Model III_V of Li et al. (Reference Li, Yu, Gao and Flemming2020) increasingly underpredicts $\omega$ with increasing $\omega$ (figure 15b). This model gives good prediction of $\omega$ for very low $S_{f} < 0.2$ and the flake grains, but highly underestimates $\omega$ for high $S_{f}$ (figure 15b). The overall performance of this model ($\textrm {RMSE} = 70.7\,\%$) is less good than for models I_V and II_V. This is expected given that this model was developed for platy grains in Li et al. (Reference Li, Yu, Gao and Flemming2020). Finally, model IV_V of Alcerreca et al. (Reference Alcerreca, Silva and Mendoza2013) also shows good performance in predicting $Re$ in which $\omega$ is embedded, with $\textrm {RMSE} = 29.4\,\%$ (figure 15d). Specifically, this model predicts $Re$ very well when $S_{f} \gtrsim 0.5$, but overpredicts $\omega$ for $S_{f} \lesssim 0.5$.

Figure 15(e) presents a comparison between different models for estimating drag coefficients, combined with predictions of Smith & Cheung (Reference Smith and Cheung2002) by using (2.5) and (2.9). The results of model I_D (direct measurements) agree well with the predictions for Smith & Cheung (Reference Smith and Cheung2002) using (2.5) and (2.9). Model II_D of Riazi et al. (Reference Riazi, Vila-Concejo, Salles and Türker2020) provides a nearly constant predicted value 0.7, which is below the mean value (0.89) of model I_D. The results of model III_D of Wang et al. (Reference Wang, Zhou, Wu and Yang2018) are in good agreement with those of model I_D for high $S_{f} \gtrsim 0.5$, but are higher than measured $C_{D}$ for low $S_{f} \lesssim 0.5$.

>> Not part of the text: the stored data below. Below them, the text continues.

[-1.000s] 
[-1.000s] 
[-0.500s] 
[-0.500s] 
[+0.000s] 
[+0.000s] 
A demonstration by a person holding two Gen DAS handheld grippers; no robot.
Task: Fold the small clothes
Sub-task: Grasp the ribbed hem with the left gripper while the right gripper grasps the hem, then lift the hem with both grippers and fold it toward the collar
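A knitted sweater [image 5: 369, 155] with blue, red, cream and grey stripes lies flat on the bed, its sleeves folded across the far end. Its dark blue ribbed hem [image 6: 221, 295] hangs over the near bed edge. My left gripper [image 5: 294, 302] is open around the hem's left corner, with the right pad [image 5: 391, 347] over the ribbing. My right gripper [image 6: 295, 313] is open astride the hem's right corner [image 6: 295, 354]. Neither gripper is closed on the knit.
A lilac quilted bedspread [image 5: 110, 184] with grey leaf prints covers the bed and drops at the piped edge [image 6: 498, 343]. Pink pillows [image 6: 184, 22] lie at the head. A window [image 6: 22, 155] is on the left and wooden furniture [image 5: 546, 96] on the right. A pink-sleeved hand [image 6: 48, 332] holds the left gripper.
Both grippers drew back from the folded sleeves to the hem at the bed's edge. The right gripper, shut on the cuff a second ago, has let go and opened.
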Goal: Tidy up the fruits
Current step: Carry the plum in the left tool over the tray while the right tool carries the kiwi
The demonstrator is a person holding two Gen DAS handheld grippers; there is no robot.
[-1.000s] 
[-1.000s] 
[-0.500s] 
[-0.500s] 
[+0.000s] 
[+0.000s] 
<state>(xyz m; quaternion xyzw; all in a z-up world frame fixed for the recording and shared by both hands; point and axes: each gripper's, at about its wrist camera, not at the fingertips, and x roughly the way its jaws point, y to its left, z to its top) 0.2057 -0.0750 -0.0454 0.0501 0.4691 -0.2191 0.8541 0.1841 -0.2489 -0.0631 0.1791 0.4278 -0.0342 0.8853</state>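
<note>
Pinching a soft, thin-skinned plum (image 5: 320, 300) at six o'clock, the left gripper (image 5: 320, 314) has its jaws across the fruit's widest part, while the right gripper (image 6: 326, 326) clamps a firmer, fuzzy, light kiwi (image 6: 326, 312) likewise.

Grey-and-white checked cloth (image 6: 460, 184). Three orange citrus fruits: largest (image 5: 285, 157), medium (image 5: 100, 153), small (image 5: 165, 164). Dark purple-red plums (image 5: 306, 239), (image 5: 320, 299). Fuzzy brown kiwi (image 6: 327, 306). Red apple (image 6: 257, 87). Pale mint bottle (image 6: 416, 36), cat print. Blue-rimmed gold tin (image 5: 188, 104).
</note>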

Figure 14 shows the dependence of the model performance on $S_{f}$ and $D^*$. This informs us how to improve the predicting accuracy of these models. For instance, we have demonstrated in figure 14(a) the increasing trend of $W^*$ with $S_{f}$ and $D^*$. These two variables are already incorporated into model III_V in (2.14). However, figure 15(c) shows that model III_V of Li et al. (Reference Li, Yu, Gao and Flemming2020) increasingly underpredicts $W^*$ with the increase of $W^*$. This suggests that the empirical coefficient associated with $S_{f}$ and $D^*$ in the model needs to be modified to better reflect the dependence of $W^*$ on $S_{f}$ and $D^*$. Following this, we refine the empirical coefficients $a$, $b$ and $c$ in (2.14a) by using least squares regression based on our experimental data, which gives a newly modified model as

(3.2)\begin{equation} {W^*} = {10^{0.47\log {D^*} + 0.47\log {S_f}+0.083}} . \end{equation}

Figure 16(a) shows that the performance of the newly modified model (3.2) is significantly improved with $\textrm {RMSE} = 21.1\,\%$, which is much lower than $\textrm {RMSE} = 70.7\,\%$ for model III_V of Li et al. (Reference Li, Yu, Gao and Flemming2020).

Figure 16. Comparison between the measured and predicted settling velocity by (a) the new model (3.2), and (b) the new model (3.4). The new models perform better than the original models in figures 15(c,d).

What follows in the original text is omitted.